Washington, Palau renew Compact's economic provisions
Updated: Jan 12
By Mar-Vic Cagurangan
The United States and Palau today signed a memorandum of understanding to renew the expiring economic provisions of the Compact of Free Association between the two nations.
“The understanding reached today covers assistance over the next 20 years that is more than twice the 2020 package and assistance past 20 years,” according to an announcement from the Office of the President of Palau.
The actual amount of U.S. assistance to Palau has yet to be disclosed. Tia Belau reported that $400 million was the 2020 figure that floated during the administration of former President Tommy Remenegsau, whose term ended in 2021.
If the value of the economic package "is more than twice the 2020 package" as announced, then Palau may stand to get at least $800 million.
In a Feb. 14, 2022 report, the U.S. Government Accountability Office said the U.S. Department of the Interior, which has oversight over the freely associated states, was "scheduled to have provided $803 million to Palau by 2024."
Currently, the economic provisions of the compact are set to expire in 2024.
Officials said the new economic assistance would begin as early as Oct. 1, depending on the final agreement and the subsequent congressional approval.

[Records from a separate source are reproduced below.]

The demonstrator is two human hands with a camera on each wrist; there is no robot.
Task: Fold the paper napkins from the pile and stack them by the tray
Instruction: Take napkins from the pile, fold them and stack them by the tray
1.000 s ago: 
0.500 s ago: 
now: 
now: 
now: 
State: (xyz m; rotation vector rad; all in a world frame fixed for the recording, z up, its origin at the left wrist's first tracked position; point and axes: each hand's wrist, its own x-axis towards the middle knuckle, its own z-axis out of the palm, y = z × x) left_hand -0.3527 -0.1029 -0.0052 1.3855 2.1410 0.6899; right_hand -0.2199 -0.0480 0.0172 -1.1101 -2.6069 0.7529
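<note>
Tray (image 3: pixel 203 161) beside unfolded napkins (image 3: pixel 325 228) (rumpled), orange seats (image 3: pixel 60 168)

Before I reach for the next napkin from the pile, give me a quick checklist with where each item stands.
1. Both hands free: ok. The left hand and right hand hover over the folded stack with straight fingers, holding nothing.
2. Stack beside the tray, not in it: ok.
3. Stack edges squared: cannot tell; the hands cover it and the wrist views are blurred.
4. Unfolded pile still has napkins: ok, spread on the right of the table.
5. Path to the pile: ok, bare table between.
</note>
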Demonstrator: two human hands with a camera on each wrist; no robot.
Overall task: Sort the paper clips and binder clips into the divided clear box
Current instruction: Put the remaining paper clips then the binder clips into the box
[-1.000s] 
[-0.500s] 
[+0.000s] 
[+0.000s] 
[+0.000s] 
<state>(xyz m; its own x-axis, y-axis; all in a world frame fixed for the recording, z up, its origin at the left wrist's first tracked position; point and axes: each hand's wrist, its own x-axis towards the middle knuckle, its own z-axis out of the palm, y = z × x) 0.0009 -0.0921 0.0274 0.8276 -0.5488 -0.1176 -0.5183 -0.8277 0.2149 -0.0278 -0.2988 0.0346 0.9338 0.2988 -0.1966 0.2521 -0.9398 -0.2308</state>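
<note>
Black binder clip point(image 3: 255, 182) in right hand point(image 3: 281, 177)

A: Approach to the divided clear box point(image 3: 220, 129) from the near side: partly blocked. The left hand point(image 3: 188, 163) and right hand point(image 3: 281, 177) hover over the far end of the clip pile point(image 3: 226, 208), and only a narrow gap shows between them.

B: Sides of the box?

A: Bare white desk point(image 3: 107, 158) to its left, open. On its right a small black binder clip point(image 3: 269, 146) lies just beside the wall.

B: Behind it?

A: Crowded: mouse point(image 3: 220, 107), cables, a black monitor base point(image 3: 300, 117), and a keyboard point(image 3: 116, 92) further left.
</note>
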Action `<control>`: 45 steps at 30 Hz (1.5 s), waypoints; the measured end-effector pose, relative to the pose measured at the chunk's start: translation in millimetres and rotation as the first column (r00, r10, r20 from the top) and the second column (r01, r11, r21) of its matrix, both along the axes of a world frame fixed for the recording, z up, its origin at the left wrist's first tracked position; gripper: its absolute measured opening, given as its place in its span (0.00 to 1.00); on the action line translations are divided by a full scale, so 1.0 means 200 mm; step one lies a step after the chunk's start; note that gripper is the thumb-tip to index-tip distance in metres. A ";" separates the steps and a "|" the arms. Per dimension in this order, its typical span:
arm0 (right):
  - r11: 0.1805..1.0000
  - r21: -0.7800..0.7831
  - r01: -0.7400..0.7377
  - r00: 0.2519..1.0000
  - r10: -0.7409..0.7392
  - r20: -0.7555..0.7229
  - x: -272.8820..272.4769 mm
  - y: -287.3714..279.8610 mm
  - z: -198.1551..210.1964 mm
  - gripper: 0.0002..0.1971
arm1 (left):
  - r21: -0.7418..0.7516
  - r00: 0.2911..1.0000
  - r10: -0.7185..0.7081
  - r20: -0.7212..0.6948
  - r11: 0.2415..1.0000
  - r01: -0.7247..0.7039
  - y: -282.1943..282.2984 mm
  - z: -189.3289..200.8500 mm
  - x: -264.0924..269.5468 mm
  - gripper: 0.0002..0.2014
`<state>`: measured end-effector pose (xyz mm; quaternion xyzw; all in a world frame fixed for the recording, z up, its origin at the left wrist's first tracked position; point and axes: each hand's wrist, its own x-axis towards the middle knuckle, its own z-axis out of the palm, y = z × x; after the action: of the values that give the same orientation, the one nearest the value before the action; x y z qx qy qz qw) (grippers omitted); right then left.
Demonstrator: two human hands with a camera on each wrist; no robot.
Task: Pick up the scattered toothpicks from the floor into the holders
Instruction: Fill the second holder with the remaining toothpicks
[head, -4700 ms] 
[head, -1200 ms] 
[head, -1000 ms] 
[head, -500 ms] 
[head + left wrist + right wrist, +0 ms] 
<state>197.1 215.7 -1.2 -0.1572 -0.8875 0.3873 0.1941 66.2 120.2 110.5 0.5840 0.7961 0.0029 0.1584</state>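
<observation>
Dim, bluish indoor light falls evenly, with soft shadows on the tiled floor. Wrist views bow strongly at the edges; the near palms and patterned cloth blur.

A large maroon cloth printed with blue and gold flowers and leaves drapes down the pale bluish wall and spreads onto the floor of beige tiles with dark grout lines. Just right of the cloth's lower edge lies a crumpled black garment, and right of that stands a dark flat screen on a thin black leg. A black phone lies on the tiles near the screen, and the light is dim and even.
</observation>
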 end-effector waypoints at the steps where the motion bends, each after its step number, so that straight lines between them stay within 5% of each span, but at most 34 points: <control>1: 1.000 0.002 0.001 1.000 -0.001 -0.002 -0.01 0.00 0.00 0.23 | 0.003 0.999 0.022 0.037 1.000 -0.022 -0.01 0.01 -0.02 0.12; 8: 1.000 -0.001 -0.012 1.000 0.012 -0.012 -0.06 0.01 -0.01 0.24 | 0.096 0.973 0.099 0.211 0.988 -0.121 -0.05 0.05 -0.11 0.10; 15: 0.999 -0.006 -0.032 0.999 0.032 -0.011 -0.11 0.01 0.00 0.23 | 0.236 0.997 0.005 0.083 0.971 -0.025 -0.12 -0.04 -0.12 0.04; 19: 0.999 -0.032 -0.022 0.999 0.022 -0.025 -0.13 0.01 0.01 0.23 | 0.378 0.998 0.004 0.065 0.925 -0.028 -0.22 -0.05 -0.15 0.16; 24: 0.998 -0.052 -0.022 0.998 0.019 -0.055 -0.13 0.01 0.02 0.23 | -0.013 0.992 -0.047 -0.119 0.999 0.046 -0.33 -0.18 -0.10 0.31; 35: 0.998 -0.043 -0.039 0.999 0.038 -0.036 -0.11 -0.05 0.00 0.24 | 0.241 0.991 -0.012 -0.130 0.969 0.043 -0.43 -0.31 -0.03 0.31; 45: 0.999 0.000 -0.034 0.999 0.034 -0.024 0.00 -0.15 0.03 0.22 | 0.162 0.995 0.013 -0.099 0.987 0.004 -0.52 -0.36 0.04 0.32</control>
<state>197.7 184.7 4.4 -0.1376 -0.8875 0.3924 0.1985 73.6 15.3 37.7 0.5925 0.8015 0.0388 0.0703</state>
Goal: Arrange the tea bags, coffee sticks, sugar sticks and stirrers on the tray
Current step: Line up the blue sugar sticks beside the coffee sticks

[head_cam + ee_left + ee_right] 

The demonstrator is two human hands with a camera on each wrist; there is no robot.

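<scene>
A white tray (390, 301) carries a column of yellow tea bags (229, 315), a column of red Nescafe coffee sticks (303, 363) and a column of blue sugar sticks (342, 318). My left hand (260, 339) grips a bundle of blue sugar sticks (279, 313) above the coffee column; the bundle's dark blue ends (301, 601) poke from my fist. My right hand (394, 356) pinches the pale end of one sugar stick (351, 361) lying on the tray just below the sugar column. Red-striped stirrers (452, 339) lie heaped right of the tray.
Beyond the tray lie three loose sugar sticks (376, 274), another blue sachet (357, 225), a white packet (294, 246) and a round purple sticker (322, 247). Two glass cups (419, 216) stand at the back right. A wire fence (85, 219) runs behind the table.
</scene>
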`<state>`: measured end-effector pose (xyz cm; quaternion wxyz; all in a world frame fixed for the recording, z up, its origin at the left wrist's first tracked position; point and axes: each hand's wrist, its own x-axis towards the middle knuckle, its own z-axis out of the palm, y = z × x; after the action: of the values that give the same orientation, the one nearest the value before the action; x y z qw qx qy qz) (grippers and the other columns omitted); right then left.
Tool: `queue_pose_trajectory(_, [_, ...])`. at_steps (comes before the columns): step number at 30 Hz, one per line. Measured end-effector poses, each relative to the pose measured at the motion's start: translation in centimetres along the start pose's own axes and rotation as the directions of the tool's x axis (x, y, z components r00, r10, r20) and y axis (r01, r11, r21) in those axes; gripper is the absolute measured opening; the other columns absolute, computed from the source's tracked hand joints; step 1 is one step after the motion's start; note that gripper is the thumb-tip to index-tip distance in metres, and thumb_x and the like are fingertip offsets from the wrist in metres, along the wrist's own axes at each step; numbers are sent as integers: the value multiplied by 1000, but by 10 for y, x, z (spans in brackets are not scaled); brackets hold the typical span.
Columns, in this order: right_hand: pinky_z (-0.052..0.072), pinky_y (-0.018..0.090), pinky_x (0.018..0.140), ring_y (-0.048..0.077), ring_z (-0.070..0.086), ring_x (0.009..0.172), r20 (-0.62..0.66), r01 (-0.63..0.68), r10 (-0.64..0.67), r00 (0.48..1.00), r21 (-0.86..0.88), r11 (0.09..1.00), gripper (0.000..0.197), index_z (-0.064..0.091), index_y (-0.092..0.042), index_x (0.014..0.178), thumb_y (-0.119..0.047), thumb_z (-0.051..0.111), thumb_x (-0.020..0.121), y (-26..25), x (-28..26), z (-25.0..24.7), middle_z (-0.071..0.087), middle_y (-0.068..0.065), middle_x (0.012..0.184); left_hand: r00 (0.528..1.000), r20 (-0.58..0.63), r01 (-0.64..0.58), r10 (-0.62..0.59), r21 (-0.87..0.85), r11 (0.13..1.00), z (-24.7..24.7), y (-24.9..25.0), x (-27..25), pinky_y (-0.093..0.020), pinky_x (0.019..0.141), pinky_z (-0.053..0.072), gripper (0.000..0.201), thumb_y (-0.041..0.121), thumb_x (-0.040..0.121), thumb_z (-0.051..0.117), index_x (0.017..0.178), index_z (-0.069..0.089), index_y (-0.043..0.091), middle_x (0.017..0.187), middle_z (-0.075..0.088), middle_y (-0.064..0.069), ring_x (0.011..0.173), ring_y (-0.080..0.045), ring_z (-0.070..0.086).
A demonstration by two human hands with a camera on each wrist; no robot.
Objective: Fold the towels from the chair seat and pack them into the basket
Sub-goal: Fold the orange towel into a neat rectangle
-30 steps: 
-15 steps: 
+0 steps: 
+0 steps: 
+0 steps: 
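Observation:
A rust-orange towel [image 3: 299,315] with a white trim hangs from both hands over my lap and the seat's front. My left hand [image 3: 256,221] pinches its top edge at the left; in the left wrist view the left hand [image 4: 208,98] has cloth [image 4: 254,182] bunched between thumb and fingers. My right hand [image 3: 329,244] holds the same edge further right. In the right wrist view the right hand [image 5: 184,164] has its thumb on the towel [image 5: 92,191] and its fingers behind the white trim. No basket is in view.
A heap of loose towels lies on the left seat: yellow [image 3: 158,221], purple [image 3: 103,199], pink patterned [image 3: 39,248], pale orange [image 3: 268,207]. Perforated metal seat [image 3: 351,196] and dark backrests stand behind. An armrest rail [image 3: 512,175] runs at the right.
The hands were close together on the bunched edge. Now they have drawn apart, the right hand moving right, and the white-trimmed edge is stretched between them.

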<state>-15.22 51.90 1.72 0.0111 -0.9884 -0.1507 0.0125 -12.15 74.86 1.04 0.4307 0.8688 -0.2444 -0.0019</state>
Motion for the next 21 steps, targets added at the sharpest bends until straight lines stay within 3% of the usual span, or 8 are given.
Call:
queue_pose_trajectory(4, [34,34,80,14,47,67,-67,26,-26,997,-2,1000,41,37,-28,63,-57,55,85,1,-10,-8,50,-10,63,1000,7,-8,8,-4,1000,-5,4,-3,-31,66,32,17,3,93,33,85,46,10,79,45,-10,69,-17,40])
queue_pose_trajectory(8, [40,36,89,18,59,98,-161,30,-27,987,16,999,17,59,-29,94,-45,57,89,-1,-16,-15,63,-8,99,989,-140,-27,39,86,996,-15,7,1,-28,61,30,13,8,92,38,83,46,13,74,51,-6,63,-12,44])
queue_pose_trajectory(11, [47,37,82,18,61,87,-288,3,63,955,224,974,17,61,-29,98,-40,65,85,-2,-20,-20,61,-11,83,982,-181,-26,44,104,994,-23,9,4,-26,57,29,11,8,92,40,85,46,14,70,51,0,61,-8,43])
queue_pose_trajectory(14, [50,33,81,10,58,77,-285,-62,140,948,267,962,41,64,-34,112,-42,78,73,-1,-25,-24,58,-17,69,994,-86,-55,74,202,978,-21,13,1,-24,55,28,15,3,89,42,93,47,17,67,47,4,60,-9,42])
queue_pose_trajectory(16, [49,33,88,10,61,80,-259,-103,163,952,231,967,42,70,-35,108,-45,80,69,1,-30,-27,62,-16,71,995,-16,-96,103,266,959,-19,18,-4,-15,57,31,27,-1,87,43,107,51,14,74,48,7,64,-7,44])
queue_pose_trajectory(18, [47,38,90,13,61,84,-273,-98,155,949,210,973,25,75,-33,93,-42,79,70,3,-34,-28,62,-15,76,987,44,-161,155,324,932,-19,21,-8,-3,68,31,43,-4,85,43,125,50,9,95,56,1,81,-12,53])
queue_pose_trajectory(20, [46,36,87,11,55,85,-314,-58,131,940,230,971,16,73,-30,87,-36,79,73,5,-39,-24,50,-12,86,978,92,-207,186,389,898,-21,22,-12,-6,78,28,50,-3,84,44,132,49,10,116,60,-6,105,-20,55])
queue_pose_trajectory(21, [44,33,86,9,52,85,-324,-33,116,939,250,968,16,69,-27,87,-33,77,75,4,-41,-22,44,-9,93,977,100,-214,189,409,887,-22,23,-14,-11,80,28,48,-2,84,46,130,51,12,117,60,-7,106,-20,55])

“The memorandum of understanding was signed as part of ongoing Compact-related negotiations and confirms our shared vision for a strengthened and lasting partnership that will continue to benefit both nations and the entire Pacific region,” a statement from the U.S. State Department said.
The compact grants the United States “strategic denial”—the option to deny foreign militaries access to the freely associated nation and provide for U.S. defense sites.
According to the State Department, the signing of the memorandum affirmed “our close and continuing partnership" and reflected "our consensus reached on levels and kinds of future U.S. assistance to be requested for Palau’s economic development.”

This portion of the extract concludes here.